In this practical session we will answer questions about autoencoders and build one that compresses and reconstructs Fashion MNIST items.

![](images/autoencoder_schema.jpg)

Auto-encoders learn a *data-specific* compression function in an unsupervised manner. Depending on model complexity, autoencoders can generate very realistic reconstructions, but are always **lossy**. That is, some information about the original image will be lost.  

Auto-encoders are unsupervised. This is a very useful property. Why do you think so?

Mathematically, an autoencoder can be denoted as follows:

$$\hat{x} = d(e(x)) = d(z)$$

That is, it consists of an encoding function $e(x)$, a decoding function $d(z)$, where $z \in \mathbb{R}^d$ is some compressed state of $x$. Note that in all previous sessions we denoted our model output as $\hat{y}$. This time we do not, since our metric function will be one that compares $\hat{x}$ (our reconstructed image) to $x$ (the original image) instead of a target vector $y$.

If we parameterize $d$ and $e$ as neural networks, and use some differentiable loss function that compares the quality of the original input to the reconstructed input, we can simply use backpropagation to optimize!

Autoencoders are mainly used for three tasks:

* If we add stochasticity (Variational Auto Encoder) we can sample new datapoints.
* We can visualize our data distribution more clearly using the compressed representation. Simpler algorithms (T-SNE, PCA) might fall short here.

![](images/compression.png)
* We can use it for denoising our data, which we will do in this session.

The following picture shows an autoencoder in the style that we visualized neural networks before.

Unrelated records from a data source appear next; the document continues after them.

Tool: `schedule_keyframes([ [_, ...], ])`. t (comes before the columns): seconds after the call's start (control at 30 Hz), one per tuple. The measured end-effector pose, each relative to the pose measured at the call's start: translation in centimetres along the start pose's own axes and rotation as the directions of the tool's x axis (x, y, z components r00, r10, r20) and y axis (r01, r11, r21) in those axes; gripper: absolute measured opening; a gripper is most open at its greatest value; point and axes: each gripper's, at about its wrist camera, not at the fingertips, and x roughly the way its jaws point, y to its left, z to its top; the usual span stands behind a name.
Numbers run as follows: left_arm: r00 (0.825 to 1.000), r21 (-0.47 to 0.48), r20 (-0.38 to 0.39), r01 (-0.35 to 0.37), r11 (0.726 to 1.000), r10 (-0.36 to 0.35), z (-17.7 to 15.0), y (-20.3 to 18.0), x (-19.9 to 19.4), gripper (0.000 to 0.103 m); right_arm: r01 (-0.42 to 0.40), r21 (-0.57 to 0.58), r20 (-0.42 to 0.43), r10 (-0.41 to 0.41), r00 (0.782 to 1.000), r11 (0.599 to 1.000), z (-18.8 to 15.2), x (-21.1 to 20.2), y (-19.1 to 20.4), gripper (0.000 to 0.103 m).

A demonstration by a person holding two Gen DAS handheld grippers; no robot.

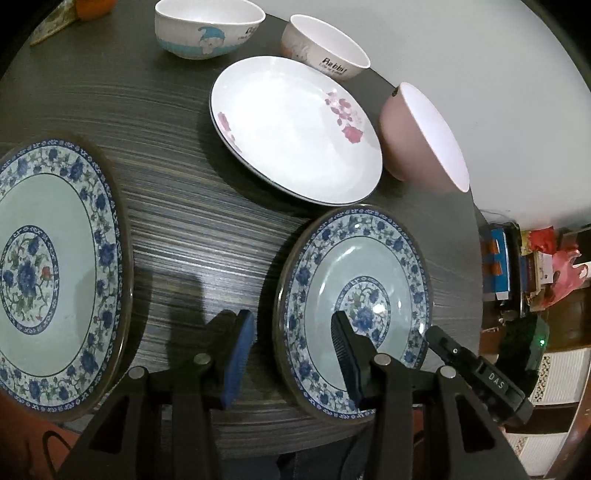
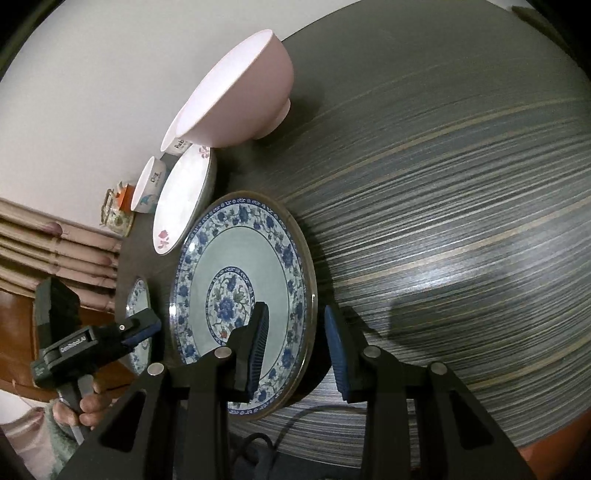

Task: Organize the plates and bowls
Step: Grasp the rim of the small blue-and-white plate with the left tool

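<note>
Two blue-flowered plates lie on the dark striped table [image 1: 192, 192]. The nearer plate [image 1: 354, 295] [image 2: 243, 280] has a gripper at each side. My left gripper [image 1: 291, 321] is open and straddles its left rim. My right gripper [image 2: 295, 310] is open, with the plate's right rim in the gap between its pads. Neither gripper's pads press on the rim. The other blue plate [image 1: 55, 277] [image 2: 137, 295] lies further left. Behind them are a white plate with pink flowers [image 1: 295, 129], a pink bowl [image 1: 417, 136], a "Rabbit" bowl [image 1: 325, 48] and a blue cartoon bowl [image 1: 207, 29].
The table edge runs close behind the bowls and just right of the pink bowl. A cluttered shelf [image 1: 535, 266] stands beyond it. A patterned box with an orange thing [image 2: 118, 214] sits at the far corner. A hand [image 2: 92, 402] holds the left gripper's handle. Bare tabletop [image 2: 443, 221] stretches to the right.
</note>
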Motion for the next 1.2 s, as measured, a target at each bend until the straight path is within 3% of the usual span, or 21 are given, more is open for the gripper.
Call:
schedule_keyframes([
  [0.63, 1.0, 0.003, -0.024, -0.017, 1.0, 0.017, 0.6, 0.4, 2.2, 0.042, -0.03, 0.014, -0.002, 0.03, 1.0, 0.999, -0.2, 1.0, -0.3, 0.03],
  [0.7, 1.0, 0.007, -0.025, -0.014, 1.0, 0.014, 0.7, 0.4, 2.2, 0.038, -0.022, 0.009, 0.005, 0.022, 1.0, 1.0, -0.2, 1.0, -0.2, 0.03],
  [0.97, 0.999, 0.009, -0.037, -0.006, 1.0, 0.006, 0.8, 0.0, 2.7, 0.028, -0.034, 0.042, 0.008, 0.033, 0.999, 0.999, 0.1, 1.3, -0.8, 0.018],
  [1.2, 0.999, 0.012, -0.042, -0.002, 1.0, 0.003, 0.9, 0.0, 2.8, 0.023, -0.04, 0.054, 0.005, 0.04, 0.999, 0.998, 0.1, 1.4, -1.0, 0.015],
])
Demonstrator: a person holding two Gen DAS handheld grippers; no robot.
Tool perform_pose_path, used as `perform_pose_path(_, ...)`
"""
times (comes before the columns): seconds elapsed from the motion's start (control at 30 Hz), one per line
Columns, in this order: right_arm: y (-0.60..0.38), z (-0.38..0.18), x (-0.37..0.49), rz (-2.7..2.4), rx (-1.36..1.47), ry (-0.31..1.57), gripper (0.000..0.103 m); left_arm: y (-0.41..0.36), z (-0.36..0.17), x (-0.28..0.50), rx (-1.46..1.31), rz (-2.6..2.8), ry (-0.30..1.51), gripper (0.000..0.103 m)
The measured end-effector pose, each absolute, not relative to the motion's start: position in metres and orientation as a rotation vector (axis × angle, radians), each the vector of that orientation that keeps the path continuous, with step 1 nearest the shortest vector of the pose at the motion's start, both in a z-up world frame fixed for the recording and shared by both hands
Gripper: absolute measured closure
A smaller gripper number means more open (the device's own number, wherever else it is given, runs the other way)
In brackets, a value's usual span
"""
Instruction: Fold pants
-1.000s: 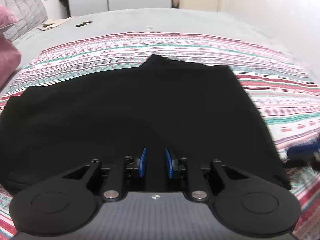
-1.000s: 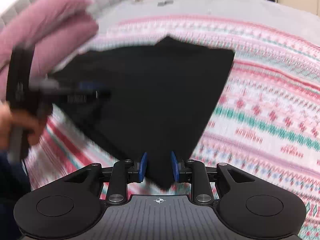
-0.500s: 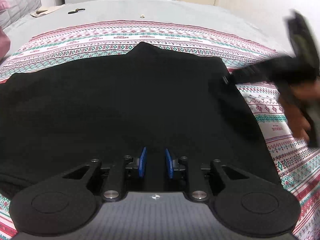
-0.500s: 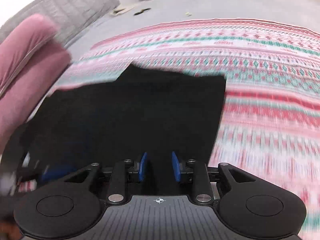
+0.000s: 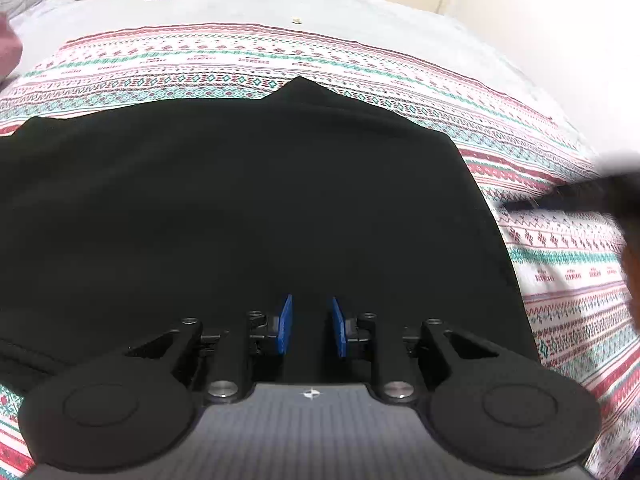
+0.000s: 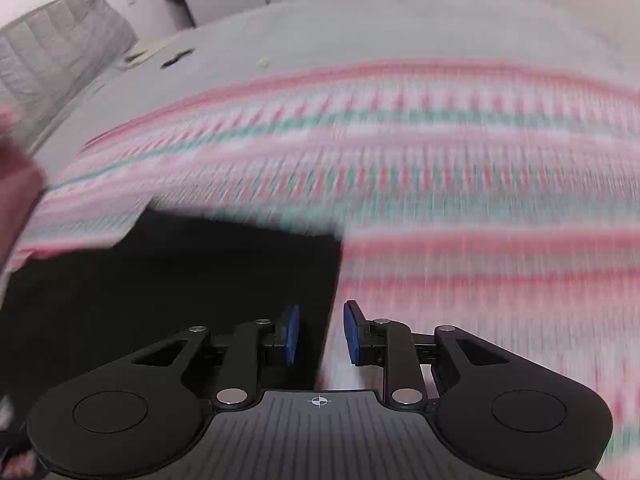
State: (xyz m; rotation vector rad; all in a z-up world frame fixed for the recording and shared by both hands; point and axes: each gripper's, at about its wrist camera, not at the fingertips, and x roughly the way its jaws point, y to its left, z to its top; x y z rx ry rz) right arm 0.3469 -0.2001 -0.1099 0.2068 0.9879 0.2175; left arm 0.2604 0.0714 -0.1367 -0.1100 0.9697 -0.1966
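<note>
The black, matte fabric pants (image 5: 240,208) lie flat on a patterned bedspread of pink, green and white woven bands (image 5: 360,64), which covers the near part of a grey bed (image 5: 248,0); in the left wrist view they form a broad dark sheet with a small peak at the far edge and a straight right edge sloping toward the camera; soft creases run across the upper part. The left gripper (image 5: 310,328) sits over the near edge of the pants, its blue-padded fingers (image 5: 285,330) parted with a narrow gap, black cloth showing between them; whether they pinch the fabric cannot be told. At the far right of this view a dark blurred shape crosses the bedspread. The right wrist view is smeared by motion; it shows only the right corner of the pants (image 6: 200,280), and the right gripper (image 6: 320,334) straddles that straight edge, its fingers (image 6: 353,334) spread apart and holding nothing, one over cloth, the other over the striped bedspread. This view alone shows a grey quilted pillow (image 6: 60,56) at the far left.
</note>
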Motion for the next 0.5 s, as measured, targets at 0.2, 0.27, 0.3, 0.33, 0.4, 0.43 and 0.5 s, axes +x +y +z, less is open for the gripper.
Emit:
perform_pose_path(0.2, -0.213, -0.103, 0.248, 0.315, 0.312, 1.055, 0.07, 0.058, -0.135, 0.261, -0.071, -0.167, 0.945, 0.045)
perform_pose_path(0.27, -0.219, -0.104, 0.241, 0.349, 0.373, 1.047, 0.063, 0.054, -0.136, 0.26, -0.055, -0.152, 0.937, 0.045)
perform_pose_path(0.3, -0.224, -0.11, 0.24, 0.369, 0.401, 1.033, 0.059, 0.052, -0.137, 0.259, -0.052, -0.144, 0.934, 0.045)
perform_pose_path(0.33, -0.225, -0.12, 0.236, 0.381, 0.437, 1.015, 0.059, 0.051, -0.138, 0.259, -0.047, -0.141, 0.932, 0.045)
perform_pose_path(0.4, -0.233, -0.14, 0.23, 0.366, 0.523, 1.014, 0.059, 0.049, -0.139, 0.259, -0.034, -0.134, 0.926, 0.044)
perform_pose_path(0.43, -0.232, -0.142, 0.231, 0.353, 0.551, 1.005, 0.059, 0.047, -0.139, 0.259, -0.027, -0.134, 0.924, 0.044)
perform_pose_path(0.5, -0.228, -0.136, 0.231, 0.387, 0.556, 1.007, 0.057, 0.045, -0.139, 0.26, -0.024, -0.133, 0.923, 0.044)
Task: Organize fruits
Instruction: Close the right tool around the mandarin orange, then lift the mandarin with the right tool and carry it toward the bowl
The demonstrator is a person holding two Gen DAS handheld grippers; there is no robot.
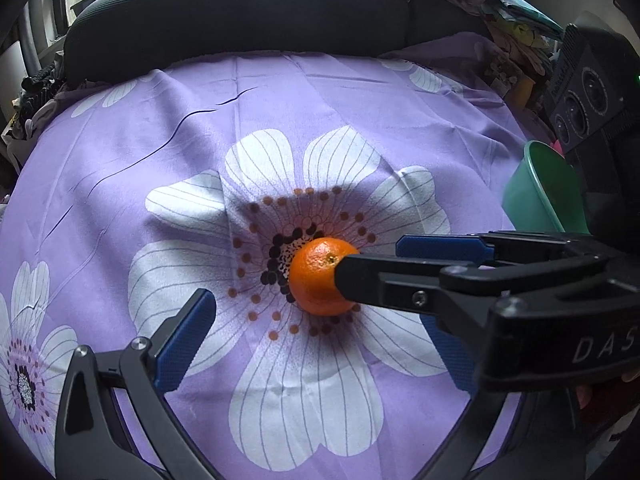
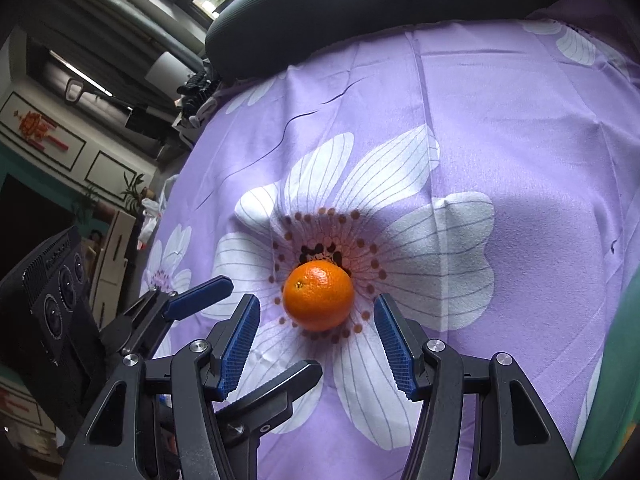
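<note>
A small orange (image 1: 318,276) lies on the purple floral cloth (image 1: 360,92), at the dark centre of a big white flower. It also shows in the right wrist view (image 2: 319,295). My right gripper (image 2: 316,340) is open, its blue pads just short of the orange on either side. In the left wrist view it (image 1: 372,264) reaches in from the right, one finger covering part of the orange. My left gripper (image 1: 320,344) is open and empty, a little nearer than the orange; it also shows at the left of the right wrist view (image 2: 264,328).
A green plastic bowl (image 1: 544,192) stands at the right edge of the cloth, also a green edge in the right wrist view (image 2: 616,360). A black chair back (image 1: 240,16) rises behind the cloth. Clutter lies at the far right (image 1: 512,40).
</note>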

![](images/autoencoder_neurons.png)

Let's build one using keras!

In [None]:
library(keras)
source("06-helpers.R")

use_multi_cpu()

data <- dataset_fashion_mnist()
data_train <- data$train
data_test <- data$test

Let's start with the preprocessing. Note that we don't need the labels this time. Try to do the following steps with the dataset:

* Extract the training and testing images.
* Normalize them.
* Part a slice of the training data for validation.

If you can't remember how to do these steps, try looking at notebook 03b!

In [None]:
<YOUR ANSWER>

Let's continue with constructing the autoencoder model. As can be seen from the previous image, an autoencoder can be constructed using a single sequence of operations. 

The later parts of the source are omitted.